• _Work order_: Where a line of the data holds the word "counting", copy that line.

• _Records from a dataset_:
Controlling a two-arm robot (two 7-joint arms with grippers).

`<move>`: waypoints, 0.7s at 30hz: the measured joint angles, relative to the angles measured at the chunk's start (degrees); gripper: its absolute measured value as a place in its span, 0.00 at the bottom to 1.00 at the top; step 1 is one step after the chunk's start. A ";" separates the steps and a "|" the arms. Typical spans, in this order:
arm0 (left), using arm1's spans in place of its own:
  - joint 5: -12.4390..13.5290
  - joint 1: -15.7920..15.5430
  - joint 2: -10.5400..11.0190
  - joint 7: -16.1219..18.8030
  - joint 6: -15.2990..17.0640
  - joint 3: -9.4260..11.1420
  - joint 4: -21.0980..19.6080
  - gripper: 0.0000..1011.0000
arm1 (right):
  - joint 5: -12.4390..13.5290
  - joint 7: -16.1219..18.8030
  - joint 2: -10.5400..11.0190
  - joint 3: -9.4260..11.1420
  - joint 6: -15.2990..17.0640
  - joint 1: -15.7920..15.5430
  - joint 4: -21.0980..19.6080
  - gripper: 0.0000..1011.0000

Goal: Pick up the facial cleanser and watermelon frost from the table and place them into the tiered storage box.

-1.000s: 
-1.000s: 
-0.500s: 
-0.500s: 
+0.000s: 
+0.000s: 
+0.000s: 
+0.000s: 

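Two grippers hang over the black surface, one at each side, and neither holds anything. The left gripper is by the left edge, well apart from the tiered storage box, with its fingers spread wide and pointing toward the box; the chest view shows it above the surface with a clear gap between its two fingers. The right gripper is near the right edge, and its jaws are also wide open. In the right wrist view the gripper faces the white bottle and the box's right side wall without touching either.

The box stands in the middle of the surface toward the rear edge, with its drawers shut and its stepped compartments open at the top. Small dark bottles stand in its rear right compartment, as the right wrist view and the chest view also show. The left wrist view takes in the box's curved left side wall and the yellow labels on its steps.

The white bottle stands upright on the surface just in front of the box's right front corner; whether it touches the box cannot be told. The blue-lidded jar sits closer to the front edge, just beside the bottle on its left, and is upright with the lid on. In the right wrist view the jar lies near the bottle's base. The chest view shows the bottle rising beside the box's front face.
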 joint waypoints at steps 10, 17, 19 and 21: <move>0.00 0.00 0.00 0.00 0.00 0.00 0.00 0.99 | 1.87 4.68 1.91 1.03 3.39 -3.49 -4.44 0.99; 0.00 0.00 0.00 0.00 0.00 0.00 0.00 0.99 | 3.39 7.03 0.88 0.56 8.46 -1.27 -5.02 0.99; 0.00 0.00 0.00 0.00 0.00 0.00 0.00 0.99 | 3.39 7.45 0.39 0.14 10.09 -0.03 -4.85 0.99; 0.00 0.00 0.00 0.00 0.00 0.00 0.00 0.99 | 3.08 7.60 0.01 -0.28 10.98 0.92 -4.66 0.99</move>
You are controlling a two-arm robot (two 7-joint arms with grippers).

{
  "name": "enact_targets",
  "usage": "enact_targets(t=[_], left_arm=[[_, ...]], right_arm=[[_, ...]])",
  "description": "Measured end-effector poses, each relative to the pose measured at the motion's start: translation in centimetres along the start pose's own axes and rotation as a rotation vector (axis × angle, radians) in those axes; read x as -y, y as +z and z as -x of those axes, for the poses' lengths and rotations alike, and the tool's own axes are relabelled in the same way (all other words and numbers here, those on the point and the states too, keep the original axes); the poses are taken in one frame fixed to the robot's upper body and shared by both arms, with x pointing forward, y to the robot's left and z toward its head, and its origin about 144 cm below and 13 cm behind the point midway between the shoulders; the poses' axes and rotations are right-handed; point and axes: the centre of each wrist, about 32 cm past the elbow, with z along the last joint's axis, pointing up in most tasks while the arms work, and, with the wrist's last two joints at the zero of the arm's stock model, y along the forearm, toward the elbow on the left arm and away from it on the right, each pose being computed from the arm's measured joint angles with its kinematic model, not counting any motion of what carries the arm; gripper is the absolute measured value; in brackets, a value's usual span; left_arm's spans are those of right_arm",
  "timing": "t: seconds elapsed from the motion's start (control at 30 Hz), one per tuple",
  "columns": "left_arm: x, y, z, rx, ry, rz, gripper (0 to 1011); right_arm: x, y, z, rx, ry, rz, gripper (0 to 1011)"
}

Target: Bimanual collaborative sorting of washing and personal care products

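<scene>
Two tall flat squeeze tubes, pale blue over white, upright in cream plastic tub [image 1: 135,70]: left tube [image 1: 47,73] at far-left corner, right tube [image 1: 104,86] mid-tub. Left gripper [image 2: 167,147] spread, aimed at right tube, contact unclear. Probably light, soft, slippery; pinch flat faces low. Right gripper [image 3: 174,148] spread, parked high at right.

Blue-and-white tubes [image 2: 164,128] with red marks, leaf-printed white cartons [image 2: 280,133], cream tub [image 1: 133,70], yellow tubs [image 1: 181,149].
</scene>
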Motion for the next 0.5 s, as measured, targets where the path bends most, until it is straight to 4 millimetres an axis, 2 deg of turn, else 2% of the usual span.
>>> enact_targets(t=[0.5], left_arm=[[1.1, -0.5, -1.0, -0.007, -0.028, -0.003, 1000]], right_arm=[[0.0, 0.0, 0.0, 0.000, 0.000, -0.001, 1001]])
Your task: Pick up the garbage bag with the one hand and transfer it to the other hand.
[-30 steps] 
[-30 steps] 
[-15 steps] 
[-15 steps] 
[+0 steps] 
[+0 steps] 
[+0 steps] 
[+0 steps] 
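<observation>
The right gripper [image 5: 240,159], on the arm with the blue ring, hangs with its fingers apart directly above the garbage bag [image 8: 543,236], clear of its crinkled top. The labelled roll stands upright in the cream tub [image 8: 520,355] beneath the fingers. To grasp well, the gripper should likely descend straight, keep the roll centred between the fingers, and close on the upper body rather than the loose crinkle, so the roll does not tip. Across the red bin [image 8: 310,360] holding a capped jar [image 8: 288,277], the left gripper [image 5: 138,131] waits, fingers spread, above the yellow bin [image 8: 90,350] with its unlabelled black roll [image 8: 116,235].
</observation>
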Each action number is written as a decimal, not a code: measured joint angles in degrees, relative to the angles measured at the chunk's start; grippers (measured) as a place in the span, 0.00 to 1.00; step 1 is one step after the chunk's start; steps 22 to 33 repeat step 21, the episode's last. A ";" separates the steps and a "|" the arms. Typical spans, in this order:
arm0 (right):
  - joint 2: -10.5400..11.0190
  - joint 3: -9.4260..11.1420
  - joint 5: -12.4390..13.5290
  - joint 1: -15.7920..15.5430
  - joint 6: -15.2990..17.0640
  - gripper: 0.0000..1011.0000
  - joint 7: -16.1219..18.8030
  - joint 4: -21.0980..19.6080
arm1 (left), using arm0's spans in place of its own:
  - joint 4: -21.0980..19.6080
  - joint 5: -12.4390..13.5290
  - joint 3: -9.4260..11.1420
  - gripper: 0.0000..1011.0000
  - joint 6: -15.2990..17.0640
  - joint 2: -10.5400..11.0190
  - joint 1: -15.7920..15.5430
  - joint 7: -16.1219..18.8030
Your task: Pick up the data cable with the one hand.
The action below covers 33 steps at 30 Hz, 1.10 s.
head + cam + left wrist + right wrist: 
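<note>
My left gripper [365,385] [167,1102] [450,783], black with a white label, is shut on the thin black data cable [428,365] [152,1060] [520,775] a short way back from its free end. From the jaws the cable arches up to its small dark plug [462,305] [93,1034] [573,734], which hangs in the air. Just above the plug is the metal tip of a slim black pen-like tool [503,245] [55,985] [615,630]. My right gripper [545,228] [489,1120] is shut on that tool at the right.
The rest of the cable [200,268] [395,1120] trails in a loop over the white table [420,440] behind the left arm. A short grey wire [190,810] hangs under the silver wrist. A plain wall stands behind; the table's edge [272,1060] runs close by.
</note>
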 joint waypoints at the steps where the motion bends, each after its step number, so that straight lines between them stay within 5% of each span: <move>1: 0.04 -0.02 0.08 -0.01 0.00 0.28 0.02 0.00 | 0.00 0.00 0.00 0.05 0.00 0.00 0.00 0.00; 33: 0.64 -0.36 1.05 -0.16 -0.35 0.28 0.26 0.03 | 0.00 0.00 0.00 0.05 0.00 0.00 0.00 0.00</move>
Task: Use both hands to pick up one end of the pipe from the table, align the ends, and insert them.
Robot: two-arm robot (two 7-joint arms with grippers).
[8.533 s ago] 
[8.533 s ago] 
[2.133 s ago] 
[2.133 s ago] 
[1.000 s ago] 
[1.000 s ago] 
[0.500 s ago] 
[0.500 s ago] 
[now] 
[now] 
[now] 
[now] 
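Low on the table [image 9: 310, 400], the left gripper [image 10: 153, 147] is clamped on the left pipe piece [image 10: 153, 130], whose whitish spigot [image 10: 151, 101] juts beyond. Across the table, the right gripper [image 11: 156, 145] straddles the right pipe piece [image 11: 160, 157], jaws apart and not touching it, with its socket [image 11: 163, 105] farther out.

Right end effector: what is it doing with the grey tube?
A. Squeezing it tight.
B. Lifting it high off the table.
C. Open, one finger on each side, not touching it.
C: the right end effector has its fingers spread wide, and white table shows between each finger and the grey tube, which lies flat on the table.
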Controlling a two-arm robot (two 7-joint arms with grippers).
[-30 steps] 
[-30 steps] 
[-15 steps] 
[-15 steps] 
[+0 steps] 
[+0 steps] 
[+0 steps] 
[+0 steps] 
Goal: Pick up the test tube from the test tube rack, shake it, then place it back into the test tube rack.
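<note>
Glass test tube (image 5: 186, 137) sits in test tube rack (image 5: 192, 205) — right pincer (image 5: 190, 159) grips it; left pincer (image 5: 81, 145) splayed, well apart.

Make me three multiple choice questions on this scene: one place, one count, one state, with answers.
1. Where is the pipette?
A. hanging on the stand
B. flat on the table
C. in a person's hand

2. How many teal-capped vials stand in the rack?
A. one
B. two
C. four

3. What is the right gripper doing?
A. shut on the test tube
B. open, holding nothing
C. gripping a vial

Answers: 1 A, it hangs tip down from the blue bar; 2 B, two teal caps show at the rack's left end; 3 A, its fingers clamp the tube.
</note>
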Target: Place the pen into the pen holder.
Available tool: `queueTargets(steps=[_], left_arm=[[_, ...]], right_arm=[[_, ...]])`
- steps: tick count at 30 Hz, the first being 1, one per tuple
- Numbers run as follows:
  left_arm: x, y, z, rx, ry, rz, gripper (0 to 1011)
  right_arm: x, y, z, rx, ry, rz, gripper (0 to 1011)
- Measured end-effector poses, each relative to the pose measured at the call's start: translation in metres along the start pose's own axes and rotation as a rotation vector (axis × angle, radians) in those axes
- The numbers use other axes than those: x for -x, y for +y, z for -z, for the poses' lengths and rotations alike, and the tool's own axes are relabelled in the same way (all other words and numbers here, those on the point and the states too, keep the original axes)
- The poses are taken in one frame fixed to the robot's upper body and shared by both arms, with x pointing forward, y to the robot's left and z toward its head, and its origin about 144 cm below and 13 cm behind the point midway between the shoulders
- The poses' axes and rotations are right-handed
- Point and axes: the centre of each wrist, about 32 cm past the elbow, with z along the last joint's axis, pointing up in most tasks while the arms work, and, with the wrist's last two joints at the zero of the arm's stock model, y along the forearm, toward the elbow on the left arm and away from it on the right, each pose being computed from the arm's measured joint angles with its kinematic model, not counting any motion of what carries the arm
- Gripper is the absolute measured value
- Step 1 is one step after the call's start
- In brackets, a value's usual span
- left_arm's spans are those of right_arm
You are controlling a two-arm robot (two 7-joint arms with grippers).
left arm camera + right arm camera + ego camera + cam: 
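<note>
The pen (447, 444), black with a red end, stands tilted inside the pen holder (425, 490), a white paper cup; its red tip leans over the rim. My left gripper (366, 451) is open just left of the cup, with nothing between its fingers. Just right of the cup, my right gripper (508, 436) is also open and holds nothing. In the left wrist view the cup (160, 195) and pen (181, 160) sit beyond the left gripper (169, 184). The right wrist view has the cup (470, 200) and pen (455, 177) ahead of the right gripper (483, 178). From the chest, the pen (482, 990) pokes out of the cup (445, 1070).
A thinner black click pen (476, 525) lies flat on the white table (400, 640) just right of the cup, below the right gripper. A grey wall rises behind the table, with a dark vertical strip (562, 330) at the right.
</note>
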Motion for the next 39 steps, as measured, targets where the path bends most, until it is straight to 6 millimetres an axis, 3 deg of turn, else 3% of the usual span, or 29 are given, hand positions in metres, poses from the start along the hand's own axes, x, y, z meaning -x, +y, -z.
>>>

• _Answer section_:
  "description": "Measured end-effector poses, each relative to the pose measured at the motion's start: translation in centimetres along the start pose's own axes and rotation as a rotation vector (axis × angle, radians) in those axes; read x as -y, y as +z and z as -x of those axes, for the poses' lengths and rotations alike, and the tool's own axes are relabelled in the same way (all other words and numbers here, those on the point and the states too, keep the original axes); the poses are taken in one frame fixed to the robot's upper body and shared by both arms, with x pointing forward, y to the robot's left and z toward its head, and its origin about 144 cm below and 13 cm behind the point midway between the shoulders; the poses' axes and rotations are right-handed; point and axes: the centre of each wrist, about 32 cm past the elbow, with z along the last joint's axis, pointing up in most tasks while the arms work, and, with the wrist's last two joints at the zero of the arm's stock model, y along the forearm, toward the elbow on the left arm and away from it on the right, each pose being computed from the arm's measured joint angles with its kinematic model, not counting any motion of what carries the arm; gripper is the absolute measured value; in brackets, a value's usual span; left_arm's spans are those of right_arm",
- Point and axes: the centre of each wrist, about 32 cm past the elbow, with z along the last joint's axis, pointing up in most tasks while the arms work, and, with the wrist's last two joints at the zero of the arm's stock model, y along the forearm, toward the elbow on the left arm and away from it on the right, each pose being computed from the arm's measured joint angles with its kinematic model, not counting any motion of what carries the arm

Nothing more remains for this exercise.